What is required
For the records below, print the lines from the line with "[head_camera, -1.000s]" through the line with "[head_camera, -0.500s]" exactly as written; include both end lines and exclude the rest.

Collected data entries
━━━━━━━━━━━━━━━━━━━━

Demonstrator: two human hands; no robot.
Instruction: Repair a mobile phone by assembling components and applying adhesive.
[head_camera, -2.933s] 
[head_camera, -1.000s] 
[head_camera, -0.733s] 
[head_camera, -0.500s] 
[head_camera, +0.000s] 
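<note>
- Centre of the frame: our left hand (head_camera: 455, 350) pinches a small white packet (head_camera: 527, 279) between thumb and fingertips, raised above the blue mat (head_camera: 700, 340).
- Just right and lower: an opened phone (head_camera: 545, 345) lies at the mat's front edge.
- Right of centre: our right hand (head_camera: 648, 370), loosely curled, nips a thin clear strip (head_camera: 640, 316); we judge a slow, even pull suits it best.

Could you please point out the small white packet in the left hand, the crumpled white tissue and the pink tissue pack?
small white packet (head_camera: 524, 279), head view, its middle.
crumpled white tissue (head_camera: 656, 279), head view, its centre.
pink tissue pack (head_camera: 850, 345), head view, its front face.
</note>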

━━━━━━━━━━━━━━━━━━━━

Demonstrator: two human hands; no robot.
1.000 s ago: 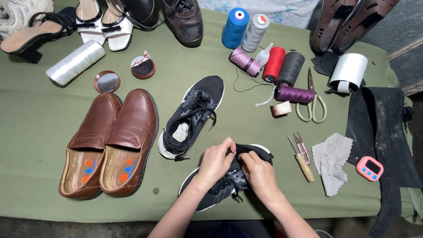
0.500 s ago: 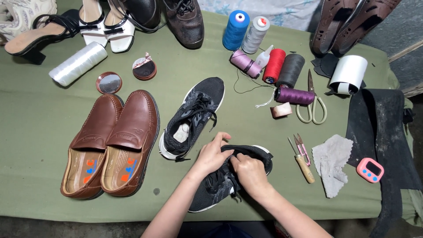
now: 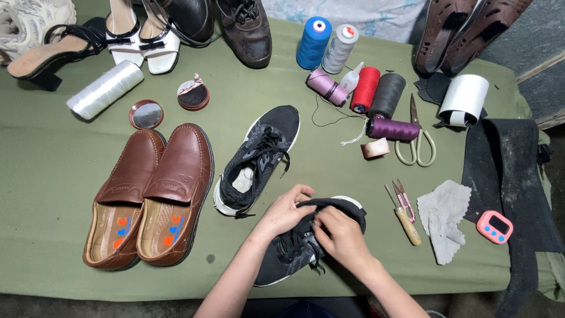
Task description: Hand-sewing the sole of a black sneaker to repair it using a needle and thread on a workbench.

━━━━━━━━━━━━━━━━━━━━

Exercise output
[head_camera, -1.000s] 
[head_camera, -0.733s] 
[head_camera, -0.500s] 

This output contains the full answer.